▶ WHAT TO DO: Repeat the stretch of entries below from the line with "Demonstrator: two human" through the line with "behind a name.". Include both ends and add nothing.

▶ INPUT DATA:
++++++

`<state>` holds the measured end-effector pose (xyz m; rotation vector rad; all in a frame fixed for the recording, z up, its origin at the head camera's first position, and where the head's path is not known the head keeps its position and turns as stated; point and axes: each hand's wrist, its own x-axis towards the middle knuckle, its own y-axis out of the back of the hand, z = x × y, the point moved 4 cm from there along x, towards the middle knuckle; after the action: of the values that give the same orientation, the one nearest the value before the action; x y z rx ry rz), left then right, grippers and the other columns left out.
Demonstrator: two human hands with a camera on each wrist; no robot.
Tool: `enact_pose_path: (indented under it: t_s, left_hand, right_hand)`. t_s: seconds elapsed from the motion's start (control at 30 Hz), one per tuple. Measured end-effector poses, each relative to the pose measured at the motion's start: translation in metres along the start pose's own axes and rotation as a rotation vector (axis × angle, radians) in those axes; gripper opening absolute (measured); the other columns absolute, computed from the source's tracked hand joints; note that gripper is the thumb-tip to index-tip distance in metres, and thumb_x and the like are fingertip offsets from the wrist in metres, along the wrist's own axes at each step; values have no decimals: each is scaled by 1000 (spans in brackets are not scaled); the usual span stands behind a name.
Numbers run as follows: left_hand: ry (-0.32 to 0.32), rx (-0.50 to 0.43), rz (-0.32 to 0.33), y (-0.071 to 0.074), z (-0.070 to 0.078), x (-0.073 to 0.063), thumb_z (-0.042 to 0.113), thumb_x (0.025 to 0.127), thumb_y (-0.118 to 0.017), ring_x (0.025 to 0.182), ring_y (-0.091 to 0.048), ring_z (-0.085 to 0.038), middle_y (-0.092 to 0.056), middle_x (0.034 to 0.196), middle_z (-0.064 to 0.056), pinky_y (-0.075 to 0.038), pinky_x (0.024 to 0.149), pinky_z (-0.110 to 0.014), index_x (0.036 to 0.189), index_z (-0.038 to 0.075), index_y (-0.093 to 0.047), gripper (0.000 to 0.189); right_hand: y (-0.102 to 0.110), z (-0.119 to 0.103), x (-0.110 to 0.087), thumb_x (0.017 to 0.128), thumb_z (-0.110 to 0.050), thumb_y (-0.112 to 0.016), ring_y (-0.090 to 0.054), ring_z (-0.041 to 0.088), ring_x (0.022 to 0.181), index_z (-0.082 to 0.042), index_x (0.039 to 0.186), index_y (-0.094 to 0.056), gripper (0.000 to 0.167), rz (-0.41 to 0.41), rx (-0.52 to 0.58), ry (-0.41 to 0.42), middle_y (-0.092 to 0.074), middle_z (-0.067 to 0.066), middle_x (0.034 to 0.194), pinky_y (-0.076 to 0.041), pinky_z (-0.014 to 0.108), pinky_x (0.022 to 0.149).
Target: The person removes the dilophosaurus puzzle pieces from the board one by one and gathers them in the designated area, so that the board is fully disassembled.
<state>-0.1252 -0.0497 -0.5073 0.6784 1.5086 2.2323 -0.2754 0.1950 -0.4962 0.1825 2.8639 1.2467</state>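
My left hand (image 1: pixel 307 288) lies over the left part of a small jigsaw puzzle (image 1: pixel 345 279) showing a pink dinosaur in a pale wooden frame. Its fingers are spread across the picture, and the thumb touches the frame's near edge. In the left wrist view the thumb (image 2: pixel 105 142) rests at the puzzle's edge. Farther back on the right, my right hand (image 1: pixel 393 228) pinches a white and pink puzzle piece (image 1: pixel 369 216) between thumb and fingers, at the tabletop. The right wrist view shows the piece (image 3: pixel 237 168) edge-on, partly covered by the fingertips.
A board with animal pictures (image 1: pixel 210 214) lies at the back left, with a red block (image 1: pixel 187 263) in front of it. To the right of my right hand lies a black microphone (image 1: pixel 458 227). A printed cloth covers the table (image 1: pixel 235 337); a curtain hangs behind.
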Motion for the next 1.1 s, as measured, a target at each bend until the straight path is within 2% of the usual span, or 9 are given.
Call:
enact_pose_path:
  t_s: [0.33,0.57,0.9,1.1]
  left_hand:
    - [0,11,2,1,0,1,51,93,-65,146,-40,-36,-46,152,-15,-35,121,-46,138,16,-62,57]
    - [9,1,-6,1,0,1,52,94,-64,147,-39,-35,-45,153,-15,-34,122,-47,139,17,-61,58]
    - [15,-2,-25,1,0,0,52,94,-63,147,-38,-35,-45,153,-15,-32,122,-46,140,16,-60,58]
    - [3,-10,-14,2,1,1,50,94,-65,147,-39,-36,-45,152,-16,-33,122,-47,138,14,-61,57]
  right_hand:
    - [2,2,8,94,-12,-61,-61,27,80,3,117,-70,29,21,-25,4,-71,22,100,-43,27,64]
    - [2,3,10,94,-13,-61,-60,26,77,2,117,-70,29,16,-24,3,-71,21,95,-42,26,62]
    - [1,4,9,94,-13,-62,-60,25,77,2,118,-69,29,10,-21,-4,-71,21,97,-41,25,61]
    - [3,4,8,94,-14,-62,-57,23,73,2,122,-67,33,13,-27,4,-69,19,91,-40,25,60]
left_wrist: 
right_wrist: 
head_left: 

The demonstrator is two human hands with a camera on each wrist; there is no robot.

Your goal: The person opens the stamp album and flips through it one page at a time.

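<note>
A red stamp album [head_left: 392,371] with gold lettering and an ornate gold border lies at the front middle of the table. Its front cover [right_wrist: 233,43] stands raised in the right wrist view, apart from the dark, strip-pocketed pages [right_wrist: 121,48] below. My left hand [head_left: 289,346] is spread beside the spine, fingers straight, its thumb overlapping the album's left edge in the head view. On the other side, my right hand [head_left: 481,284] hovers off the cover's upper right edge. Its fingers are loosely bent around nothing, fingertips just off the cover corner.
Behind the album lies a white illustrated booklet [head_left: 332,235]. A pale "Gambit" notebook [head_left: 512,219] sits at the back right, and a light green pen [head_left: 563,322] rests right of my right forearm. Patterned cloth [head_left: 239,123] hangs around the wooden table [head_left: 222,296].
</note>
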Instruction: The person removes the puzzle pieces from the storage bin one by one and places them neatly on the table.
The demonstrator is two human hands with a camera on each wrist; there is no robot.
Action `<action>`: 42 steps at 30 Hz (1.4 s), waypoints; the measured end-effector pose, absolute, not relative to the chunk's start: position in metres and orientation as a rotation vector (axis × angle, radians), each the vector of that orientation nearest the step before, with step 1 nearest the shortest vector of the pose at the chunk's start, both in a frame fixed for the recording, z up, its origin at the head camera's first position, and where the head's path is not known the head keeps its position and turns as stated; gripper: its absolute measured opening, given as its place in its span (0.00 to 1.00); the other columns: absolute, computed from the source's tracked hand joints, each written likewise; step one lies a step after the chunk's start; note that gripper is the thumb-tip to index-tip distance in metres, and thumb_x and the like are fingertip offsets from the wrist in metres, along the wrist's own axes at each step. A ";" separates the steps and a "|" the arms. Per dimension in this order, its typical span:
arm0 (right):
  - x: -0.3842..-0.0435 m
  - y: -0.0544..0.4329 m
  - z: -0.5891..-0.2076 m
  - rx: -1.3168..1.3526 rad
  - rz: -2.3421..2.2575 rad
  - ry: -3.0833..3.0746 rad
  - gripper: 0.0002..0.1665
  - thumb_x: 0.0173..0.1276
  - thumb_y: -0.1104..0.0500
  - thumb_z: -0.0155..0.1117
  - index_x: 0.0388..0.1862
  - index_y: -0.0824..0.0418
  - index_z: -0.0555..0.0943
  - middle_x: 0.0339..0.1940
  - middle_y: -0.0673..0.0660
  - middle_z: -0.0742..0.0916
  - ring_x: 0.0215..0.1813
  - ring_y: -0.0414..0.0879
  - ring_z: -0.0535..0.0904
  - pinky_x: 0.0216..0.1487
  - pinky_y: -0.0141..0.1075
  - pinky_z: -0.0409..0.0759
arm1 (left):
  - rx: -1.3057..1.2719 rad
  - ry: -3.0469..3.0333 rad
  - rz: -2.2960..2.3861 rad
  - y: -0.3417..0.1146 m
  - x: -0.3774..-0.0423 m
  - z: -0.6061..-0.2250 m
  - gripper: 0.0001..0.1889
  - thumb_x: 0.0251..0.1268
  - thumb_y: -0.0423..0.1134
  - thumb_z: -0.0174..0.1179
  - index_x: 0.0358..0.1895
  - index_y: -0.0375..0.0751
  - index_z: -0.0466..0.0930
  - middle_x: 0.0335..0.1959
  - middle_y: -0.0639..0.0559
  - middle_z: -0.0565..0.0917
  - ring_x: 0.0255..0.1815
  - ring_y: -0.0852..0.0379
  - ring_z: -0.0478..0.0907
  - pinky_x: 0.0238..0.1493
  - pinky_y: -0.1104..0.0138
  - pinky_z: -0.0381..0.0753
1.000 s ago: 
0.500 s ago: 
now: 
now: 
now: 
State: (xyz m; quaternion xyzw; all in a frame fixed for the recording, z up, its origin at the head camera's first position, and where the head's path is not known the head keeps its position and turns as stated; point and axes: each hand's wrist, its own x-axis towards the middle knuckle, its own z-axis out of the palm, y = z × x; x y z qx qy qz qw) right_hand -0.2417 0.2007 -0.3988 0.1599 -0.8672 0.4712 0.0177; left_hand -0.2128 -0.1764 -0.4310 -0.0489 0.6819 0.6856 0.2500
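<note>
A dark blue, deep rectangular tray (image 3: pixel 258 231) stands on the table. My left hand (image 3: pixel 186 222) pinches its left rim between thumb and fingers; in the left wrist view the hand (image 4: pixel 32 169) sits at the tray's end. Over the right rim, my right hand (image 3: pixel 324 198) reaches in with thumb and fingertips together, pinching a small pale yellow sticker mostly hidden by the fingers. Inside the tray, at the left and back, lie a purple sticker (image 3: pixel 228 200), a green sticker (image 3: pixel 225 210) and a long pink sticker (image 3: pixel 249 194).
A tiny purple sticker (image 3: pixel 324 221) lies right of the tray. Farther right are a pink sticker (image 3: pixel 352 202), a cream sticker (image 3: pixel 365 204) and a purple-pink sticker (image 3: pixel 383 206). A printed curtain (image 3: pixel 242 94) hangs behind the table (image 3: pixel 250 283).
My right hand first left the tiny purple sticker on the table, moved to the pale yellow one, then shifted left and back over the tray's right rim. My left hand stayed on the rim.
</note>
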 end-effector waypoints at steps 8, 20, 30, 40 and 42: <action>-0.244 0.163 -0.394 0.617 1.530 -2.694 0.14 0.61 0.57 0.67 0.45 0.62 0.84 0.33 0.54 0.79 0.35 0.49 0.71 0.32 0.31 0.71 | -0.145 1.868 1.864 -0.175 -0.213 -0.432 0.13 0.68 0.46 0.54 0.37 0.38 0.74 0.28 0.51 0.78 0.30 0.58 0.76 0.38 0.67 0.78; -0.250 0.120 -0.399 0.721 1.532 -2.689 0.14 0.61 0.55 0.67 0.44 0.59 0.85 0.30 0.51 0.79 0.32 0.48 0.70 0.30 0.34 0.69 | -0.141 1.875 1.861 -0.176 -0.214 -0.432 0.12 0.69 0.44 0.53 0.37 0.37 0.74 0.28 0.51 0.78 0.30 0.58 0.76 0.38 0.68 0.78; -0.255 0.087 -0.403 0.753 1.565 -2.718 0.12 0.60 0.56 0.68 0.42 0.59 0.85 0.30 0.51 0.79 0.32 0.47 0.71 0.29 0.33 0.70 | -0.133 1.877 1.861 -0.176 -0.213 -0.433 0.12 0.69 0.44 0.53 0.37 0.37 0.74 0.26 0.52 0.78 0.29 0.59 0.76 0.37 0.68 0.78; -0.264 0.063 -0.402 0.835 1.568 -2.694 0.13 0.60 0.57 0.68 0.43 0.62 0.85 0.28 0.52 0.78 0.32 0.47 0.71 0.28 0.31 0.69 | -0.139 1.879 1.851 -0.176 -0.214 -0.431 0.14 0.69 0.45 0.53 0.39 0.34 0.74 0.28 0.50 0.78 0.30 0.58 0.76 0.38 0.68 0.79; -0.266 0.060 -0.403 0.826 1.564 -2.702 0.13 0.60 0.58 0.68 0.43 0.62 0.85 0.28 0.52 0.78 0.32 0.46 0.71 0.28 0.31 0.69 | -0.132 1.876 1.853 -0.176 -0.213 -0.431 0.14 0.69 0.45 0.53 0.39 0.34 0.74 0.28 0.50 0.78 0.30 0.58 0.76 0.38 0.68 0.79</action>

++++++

▶ TASK SOLUTION:
Demonstrator: two human hands with a camera on each wrist; no robot.
Tool: `enact_pose_path: (indented under it: t_s, left_hand, right_hand)`. t_s: seconds elapsed from the motion's start (control at 30 Hz), one per tuple. Measured end-effector poses, each relative to the pose measured at the motion's start: translation in metres along the start pose's own axes and rotation as a rotation vector (axis × angle, radians) in those axes; gripper opening absolute (measured); the other columns absolute, computed from the source's tracked hand joints; note that gripper is the thumb-tip to index-tip distance in metres, and thumb_x and the like are fingertip offsets from the wrist in metres, along the wrist's own axes at each step; values have no decimals: each is scaled by 1000 (spans in brackets are not scaled); the usual span stands behind a name.

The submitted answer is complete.